The pia mater is very thin and intimately associated with the surface of the brain, dipping into the sulci. The arachnoid mater bridges over the various irregularities (Fig. 14). The space between the pia and arachnoid – subarachnoid space contains the CSF and are joined together by trabeculae. In certain areas the subarachnoid space widened to form cavities – subarachnoid cistern


Some important subarachnoid cisternae

  1. Cerebellomedullary cistern (cisterna magna) located between the cerebellum and medulla oblongata.
  2. Pontocerebellar cistern located at the angle between the Pons and cerebellum.
  3. Interpeduncular cistern located between two cerebral peduncles.
  4. Chiasmatic cistern located anterior and below the optic chiasma.
  5. Cisterna ambiens located on the side of the midbrain.
  6. Cisterna quadrigemina located at the dorsum of midbrian between the cerebellum and occipital lobe.
  7. Cistern of the lateral fossa, where the arachnoid bridge over the lateral sulcus.

latern fossa

Fig. 14. A photograph of the superior-lateral surface of the cerebral hemisphere demonstrating arachnoid mater

Note that it bridges the sulci (arrows). Identify the cistern of the lateral fossa.




Appreciate the components of leptomeninges and differenciate between the arachnoid and pia mater.

Define the subarachnoid space and demonstrate the anatomical position of the subarachnoid cisternae.

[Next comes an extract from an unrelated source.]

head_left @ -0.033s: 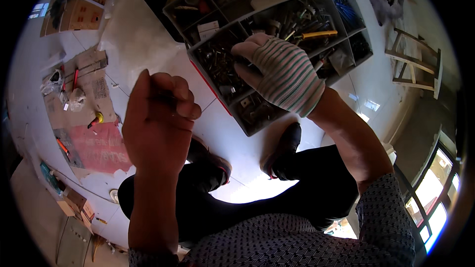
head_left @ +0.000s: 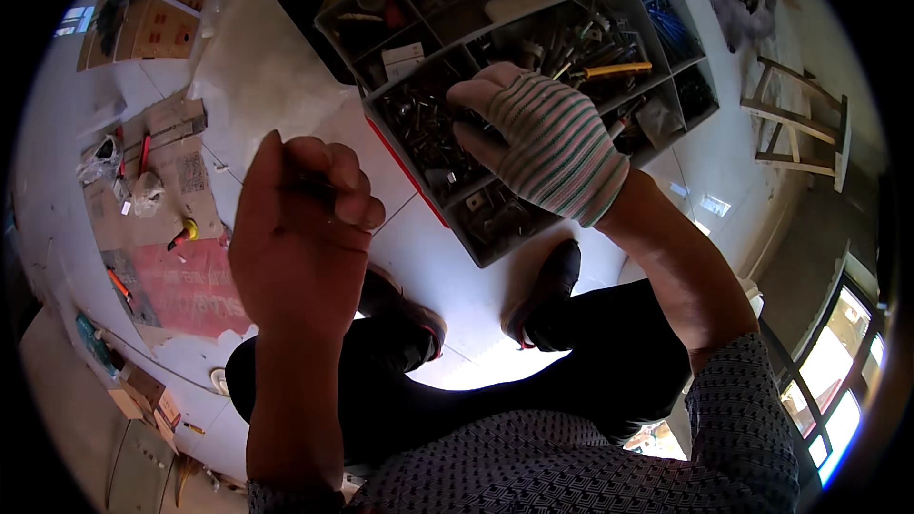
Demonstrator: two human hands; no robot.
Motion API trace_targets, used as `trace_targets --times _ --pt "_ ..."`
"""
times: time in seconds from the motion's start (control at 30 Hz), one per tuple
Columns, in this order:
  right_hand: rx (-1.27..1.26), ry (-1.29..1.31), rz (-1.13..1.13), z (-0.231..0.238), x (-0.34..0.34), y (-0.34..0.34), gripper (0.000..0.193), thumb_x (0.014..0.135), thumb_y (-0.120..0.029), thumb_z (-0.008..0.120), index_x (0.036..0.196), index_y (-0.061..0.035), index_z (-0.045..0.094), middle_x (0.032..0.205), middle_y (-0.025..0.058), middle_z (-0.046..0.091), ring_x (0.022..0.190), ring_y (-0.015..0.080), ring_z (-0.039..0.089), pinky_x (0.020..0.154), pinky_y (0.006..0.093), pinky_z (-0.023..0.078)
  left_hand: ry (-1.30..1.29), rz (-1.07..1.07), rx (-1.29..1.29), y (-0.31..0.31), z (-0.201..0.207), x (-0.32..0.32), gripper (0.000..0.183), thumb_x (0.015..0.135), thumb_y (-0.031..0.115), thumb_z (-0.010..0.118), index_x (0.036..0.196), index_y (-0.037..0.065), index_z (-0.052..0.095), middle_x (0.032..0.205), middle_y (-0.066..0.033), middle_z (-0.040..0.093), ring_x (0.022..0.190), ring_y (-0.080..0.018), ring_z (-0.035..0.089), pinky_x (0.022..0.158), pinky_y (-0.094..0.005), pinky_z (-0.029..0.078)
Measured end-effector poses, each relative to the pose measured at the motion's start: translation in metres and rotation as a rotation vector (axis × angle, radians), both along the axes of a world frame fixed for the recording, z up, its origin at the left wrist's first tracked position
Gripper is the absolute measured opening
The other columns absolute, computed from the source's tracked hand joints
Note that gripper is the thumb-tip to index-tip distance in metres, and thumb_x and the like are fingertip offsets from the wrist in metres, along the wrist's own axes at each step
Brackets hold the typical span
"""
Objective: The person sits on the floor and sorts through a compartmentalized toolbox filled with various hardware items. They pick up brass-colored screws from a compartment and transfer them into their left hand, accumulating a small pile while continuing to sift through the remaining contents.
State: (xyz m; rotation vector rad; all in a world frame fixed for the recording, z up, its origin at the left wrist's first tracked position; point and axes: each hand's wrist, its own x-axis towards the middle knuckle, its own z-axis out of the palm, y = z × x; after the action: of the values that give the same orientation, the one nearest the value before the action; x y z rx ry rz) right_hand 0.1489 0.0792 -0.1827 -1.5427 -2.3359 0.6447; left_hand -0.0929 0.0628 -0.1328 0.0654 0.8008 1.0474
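Observation:
My left hand (head_left: pixel 303 238), bare and palm up, is held before me with its fingers curled in. Something dark seems to lie under the curled fingers, too shadowed to make out. My right hand (head_left: pixel 552 143) wears a white knit glove with green and pink stripes. It reaches over an open grey organizer case (head_left: pixel 481 252) with dividers. Thumb and fingers are spread apart above a compartment of small screws (head_left: pixel 424 124), with nothing visible between them. A yellow-handled tool (head_left: pixel 617 69) rests among metal pieces just beyond that hand.
Blue fasteners (head_left: pixel 671 24) fill a far-right compartment. On the floor to the left, flattened cardboard (head_left: pixel 186 276) carries a few tools and a plastic bag (head_left: pixel 100 157). A cardboard box (head_left: pixel 157 24) stands far left. A wooden stool (head_left: pixel 800 119) is at right. My shoes (head_left: pixel 550 286) flank the case's near corner.

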Motion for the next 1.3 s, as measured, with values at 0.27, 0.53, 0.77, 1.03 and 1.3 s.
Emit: trace_targets --times 0.27,0.53,0.77,1.03,1.3 --pt "-0.004 -0.207 0.043 0.011 -0.014 0.016 0.042 0.095 -0.022 0.07 0.131 -0.0029 0.06 0.118 0.0151 0.066 0.101 0.0323 0.069 0.088 0.0388 0.057 -0.074 0.053 0.182 0.021 0.011 -0.003 0.032 0.112 0.024 0.039 0.106 0.001 0.059 0.094 -0.0071 0.058 0.074 -0.0131 0.049 0.07 -0.0282 0.046" --pt "-0.042 -0.349 0.099 0.021 -0.023 0.021 0.046 0.089 -0.022 0.074 0.13 -0.0027 0.061 0.119 0.014 0.065 0.101 0.0328 0.068 0.087 0.041 0.056 -0.055 0.057 0.127 0.016 0.011 -0.007 0.031 0.112 0.025 0.039 0.106 0.001 0.059 0.094 -0.0079 0.058 0.074 -0.0133 0.05 0.071 -0.0298 0.047" --pt "0.033 -0.29 0.11 0.016 -0.021 0.02 0.045 0.087 -0.022 0.076 0.126 -0.0049 0.062 0.117 0.0138 0.064 0.102 0.0328 0.067 0.091 0.042 0.054 -0.043 0.079 0.112 0.016 0.013 -0.005 0.03 0.112 0.024 0.04 0.106 0.002 0.059 0.093 -0.0079 0.058 0.073 -0.013 0.05 0.071 -0.0293 0.047" --pt "-0.101 -0.424 0.164 0.021 -0.026 0.027 0.043 0.085 -0.023 0.077 0.123 -0.0054 0.064 0.116 0.0126 0.064 0.103 0.0317 0.066 0.089 0.041 0.054 -0.012 0.059 0.127 0.013 0.011 -0.002 0.029 0.112 0.024 0.041 0.104 0.002 0.059 0.092 -0.008 0.059 0.074 -0.0131 0.051 0.07 -0.0295 0.048" --pt "0.013 -0.375 0.199 0.012 -0.025 0.027 0.034 0.087 -0.024 0.075 0.115 -0.0056 0.066 0.108 0.0104 0.065 0.098 0.0296 0.067 0.085 0.0394 0.056 0.001 0.049 0.109 0.015 0.009 0.006 0.028 0.112 0.024 0.041 0.105 0.003 0.059 0.093 -0.0077 0.059 0.075 -0.0139 0.052 0.071 -0.0304 0.047"
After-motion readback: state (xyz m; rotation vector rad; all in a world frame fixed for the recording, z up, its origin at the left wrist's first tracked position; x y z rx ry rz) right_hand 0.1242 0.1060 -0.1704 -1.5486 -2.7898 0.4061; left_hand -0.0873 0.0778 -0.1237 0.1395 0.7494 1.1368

Understand what is entailed in leptomeningitis and cisternal puncture.


Lesson Content

Demonstration of Arachnoid & Pia Mater (video)
Demonstration of Arachnoid & Pia Mater


Demonstration of subarachnoid space and subarachnoid cisternae (video
Demonstration of subarachnoid space and subarachnoid cisternae


Clinical Notes

Leptomeningitis (or Meningitis)

Meningitis is characterized by inflammation of the arachnoid–pia mater caused by bacteria or virus. Inflammation can spread into the ventricular system. The common complication is the formation of fibrous adhesion between the pia and the arachnoids which interferes with CSF circulation. Other complications include brain abscess, brain infarction, hydrocephalus, ventriculitis and dural sinus thrombosis.
The common complication of leptomeningitis in Ghana is senseroneural hearing loss and blindness (Hodgson et al 2001)

Cistern Puncture

A suboccipital puncture or cisternal puncture is a diagnostic procedure that can be performed in order to collect a sample of cerebrospinal fluid (CSF) for biochemical, microbiological, and cytological analysis, or rarely to relieve increased intracranial pressure. It is done by inserting a needle through the skin below the external occipital protuberance into the cisterna magna (cerebellomedullary cistern) and is an alternative to lumbar puncture.


Self Assessment Quiz



On December 13, 2012, a 3-year old female child was taken to a local health centre with a complaint of pain in the left ear. The medical assistance in-charge of the health centre, upon examination, diagnosed Otitis Media and put the child on chloramphenicol eardrops and oral analgesic at the OPD. On December 16, 2012, at about 9:30am the child was sent back to the health center with complaints of headache, neck pain, fever and vomiting. On physical examination, she was found to be restless, febrile (temperature 38.90C) and had neck stiffness. The medical assistant considered meningitis and referred her to the district hospital. A lumbar puncture was performed; the CSF was cloudy, under pressure, WBC count was more than 6,000 cells and gram stain showed gram-positive diplococci.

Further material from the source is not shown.